### WHAT TO PRODUCE
Should the entries contain pictures, leave them out and return exactly the lines from the first through the line holding "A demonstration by".

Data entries
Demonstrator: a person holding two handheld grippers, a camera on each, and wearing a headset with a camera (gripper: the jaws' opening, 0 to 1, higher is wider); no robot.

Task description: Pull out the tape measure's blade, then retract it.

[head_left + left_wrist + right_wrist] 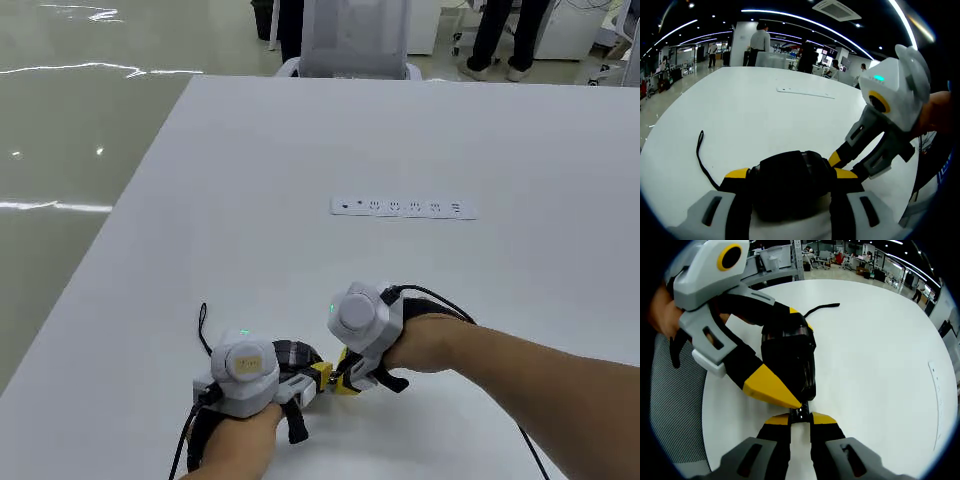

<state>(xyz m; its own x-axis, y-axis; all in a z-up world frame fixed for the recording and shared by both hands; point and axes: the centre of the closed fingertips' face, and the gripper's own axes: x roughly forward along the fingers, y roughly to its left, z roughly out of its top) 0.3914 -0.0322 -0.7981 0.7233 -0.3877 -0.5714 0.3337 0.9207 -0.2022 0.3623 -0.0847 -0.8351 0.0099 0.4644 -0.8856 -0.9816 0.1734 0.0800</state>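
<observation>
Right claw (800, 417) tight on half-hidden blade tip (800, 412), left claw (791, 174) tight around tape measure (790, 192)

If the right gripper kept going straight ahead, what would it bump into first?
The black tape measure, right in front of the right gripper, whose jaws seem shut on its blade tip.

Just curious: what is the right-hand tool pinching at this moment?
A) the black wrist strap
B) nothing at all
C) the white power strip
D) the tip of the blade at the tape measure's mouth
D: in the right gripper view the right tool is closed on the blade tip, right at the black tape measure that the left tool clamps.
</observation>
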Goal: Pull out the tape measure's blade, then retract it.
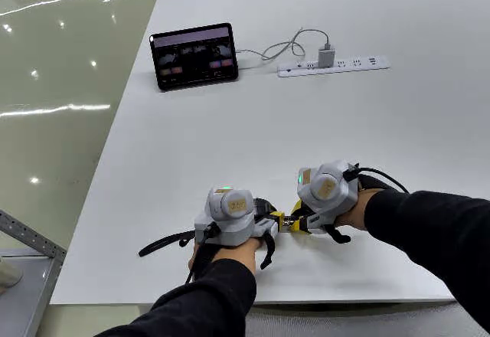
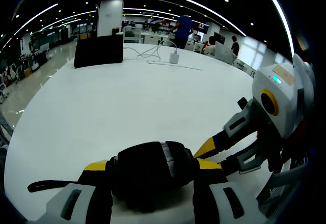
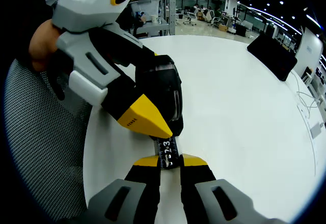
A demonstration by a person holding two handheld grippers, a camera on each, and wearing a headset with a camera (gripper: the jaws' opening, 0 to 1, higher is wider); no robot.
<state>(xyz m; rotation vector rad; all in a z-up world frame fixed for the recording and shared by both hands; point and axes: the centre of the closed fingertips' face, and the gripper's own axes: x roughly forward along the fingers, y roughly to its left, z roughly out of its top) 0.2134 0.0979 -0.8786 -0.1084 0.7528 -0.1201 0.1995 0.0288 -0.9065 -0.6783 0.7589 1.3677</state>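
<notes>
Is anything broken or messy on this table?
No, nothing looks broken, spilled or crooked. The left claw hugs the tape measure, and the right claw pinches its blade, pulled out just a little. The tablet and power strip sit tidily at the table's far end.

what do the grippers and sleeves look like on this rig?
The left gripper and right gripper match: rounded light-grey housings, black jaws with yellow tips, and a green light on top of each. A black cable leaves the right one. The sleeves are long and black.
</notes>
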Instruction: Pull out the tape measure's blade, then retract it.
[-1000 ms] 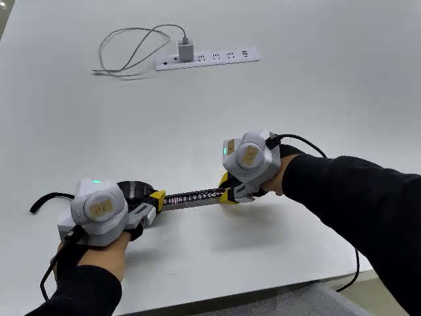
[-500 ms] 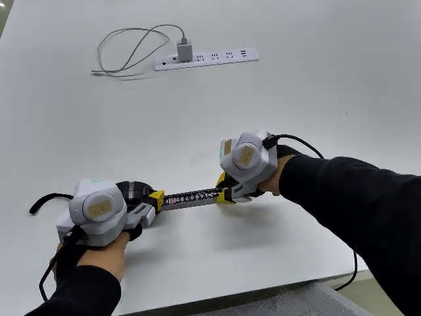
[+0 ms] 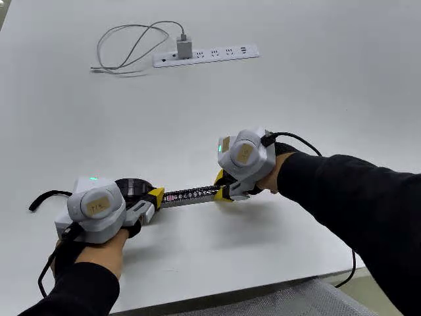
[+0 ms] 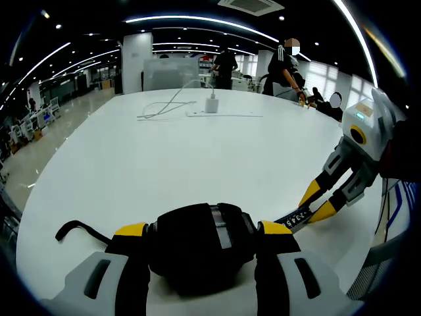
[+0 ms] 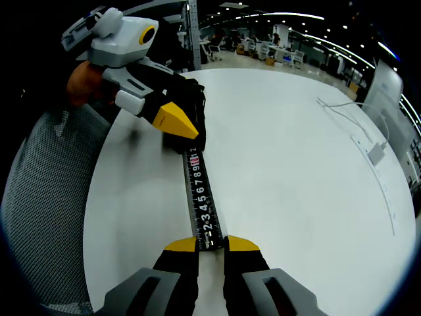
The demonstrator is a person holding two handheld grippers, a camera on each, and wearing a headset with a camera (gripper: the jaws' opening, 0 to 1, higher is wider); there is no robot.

### WRITTEN RESPONSE
Demonstrator: a person holding two handheld grippers, a camera on each, and wearing a headset with a camera (gripper: the jaws' opening, 0 to 1, higher is wider); no robot.

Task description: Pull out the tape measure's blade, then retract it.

[head_left + left_wrist + right_wrist] 

<state>(xyz m; its own x-axis, y-axis; all in a z-up world frame fixed for the recording and shared by both hands; point and axes: the centre of the closed fingertips' face, and the gripper's own axes: x roughly forward along the fingers, y roughly to its left, z roughly out of its top) 0.3914 -0.0322 -0.7981 0.7233 -0.3877 -0.5714 0.3337 0.9207 -0.2022 0.3623 -0.0847 -0.8351 0.0099 0.4644 -0.8856 -0.9816 0.1734 0.0800</state>
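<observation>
Right claw (800, 417) tight on half-hidden blade tip (800, 412), left claw (791, 174) tight around tape measure (790, 192)

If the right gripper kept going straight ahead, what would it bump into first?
The black tape measure, right in front of the right gripper, whose jaws seem shut on its blade tip.

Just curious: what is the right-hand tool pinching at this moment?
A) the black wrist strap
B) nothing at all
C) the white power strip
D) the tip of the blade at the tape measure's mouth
D: in the right gripper view the right tool is closed on the blade tip, right at the black tape measure that the left tool clamps.
</observation>
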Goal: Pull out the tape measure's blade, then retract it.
A demonstration by a person holding two handheld grippers, a camera on each, and wearing a headset with a camera (gripper: the jaws' opening, 0 to 1, higher is wider); no robot.

Nothing else is part of this exercise.